[Stored dataset items]
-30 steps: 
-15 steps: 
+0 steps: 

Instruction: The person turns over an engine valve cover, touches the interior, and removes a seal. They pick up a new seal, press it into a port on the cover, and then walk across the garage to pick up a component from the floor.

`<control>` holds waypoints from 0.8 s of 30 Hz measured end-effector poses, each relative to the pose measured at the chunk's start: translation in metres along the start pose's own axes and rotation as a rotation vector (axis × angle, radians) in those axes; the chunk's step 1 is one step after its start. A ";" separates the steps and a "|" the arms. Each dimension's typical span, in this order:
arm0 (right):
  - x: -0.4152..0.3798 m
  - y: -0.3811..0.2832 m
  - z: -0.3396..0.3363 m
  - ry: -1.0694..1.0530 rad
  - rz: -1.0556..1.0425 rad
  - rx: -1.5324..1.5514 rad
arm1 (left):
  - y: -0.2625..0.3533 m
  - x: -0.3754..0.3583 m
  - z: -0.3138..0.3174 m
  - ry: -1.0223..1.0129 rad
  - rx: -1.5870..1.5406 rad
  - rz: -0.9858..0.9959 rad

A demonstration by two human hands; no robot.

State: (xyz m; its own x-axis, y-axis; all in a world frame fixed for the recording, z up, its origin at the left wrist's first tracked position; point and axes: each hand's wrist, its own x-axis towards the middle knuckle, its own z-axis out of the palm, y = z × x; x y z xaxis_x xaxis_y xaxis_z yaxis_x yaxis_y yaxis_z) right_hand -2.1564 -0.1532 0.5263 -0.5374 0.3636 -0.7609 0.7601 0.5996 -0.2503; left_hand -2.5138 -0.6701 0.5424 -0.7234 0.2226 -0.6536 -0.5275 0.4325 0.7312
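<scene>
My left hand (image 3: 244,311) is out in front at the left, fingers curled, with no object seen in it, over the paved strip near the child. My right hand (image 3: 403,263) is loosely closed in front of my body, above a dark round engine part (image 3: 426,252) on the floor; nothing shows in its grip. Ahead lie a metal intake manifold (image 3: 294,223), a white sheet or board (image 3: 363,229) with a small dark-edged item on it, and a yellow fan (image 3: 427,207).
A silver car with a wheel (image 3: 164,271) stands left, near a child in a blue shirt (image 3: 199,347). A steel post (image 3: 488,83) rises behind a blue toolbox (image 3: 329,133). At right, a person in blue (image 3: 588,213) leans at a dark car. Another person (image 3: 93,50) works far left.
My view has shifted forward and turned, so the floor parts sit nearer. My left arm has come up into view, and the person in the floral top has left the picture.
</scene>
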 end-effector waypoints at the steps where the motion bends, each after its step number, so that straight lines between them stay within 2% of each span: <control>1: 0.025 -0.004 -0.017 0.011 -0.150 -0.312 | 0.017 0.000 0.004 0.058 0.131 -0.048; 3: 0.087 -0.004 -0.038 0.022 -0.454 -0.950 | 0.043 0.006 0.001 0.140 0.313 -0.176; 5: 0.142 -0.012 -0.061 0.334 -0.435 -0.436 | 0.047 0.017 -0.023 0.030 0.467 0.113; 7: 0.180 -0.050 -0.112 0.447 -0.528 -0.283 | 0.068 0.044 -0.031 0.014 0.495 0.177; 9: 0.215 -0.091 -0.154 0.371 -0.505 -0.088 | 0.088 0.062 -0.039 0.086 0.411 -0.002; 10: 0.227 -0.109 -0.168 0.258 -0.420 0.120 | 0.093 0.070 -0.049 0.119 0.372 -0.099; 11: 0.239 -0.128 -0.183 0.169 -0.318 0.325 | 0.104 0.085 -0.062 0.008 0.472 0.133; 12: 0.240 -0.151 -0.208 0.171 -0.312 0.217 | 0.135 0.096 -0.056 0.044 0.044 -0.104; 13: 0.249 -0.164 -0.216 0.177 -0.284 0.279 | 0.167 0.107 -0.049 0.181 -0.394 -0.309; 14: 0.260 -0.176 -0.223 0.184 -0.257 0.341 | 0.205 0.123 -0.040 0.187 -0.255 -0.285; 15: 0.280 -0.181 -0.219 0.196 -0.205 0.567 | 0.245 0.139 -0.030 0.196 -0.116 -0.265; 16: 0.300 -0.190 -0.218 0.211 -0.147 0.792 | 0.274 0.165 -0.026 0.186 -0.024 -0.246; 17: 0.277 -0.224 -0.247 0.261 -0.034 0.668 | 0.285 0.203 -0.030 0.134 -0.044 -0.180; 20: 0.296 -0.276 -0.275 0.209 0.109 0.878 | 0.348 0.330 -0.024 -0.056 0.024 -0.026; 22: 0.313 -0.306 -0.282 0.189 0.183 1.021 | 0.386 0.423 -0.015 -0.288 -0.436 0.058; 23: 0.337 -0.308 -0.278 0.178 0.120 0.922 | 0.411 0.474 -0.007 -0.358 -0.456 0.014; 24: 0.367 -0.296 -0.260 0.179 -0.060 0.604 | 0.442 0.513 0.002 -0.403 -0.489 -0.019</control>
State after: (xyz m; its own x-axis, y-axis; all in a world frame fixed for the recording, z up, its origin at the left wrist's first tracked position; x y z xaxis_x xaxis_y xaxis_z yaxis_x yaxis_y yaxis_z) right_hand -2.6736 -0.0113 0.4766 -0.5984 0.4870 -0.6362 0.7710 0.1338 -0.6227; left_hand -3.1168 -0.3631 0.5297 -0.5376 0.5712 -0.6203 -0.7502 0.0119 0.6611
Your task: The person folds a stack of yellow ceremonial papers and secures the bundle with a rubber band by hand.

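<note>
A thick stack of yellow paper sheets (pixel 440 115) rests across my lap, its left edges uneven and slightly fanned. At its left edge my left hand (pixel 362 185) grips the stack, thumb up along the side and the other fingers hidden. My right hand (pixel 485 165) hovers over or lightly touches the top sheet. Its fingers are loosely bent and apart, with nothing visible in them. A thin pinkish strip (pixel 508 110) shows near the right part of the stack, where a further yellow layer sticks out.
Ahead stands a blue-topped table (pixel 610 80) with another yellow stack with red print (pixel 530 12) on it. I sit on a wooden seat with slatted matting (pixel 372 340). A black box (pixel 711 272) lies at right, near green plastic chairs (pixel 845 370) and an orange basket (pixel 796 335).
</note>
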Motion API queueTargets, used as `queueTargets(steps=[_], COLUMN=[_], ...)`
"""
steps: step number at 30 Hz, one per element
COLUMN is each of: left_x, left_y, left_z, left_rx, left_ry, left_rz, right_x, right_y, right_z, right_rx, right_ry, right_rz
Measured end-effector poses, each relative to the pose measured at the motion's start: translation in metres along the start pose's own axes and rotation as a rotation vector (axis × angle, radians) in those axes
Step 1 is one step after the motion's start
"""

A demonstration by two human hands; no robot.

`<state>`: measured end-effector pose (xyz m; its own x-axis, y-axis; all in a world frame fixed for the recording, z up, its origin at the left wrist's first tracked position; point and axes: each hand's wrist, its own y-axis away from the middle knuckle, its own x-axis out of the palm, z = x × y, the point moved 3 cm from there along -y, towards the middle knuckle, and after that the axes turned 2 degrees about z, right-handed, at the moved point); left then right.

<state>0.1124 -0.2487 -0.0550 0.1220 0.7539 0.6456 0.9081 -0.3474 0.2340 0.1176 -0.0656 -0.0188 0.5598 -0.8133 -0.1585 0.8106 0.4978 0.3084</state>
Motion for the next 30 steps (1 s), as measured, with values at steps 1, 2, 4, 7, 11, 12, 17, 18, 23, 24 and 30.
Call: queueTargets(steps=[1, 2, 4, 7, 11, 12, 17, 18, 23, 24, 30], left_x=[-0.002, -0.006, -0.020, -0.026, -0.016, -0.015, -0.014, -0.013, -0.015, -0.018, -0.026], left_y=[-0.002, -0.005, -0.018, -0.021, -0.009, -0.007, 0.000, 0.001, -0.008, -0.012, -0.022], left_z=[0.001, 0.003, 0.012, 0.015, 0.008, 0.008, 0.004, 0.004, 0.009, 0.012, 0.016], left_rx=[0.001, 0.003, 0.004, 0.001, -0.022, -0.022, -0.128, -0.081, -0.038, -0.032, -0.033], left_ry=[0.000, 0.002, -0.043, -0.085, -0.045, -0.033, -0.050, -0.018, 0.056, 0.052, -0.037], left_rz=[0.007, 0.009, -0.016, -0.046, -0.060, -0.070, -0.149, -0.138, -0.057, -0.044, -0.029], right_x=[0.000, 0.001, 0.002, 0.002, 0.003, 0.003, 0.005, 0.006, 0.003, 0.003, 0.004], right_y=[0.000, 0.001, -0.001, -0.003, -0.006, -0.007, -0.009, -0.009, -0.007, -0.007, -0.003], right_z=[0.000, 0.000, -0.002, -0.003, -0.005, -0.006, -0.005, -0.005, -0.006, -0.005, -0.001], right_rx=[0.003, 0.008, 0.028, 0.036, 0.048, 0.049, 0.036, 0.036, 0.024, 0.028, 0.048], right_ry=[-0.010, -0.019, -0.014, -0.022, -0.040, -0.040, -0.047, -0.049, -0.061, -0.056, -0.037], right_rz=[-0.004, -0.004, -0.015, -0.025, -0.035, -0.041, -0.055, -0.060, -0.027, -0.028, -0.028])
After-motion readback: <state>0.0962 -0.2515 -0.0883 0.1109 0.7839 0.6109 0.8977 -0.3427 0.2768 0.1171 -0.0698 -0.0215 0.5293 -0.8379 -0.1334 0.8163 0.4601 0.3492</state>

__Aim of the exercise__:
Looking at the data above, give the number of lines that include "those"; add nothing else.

__Your solution__:
2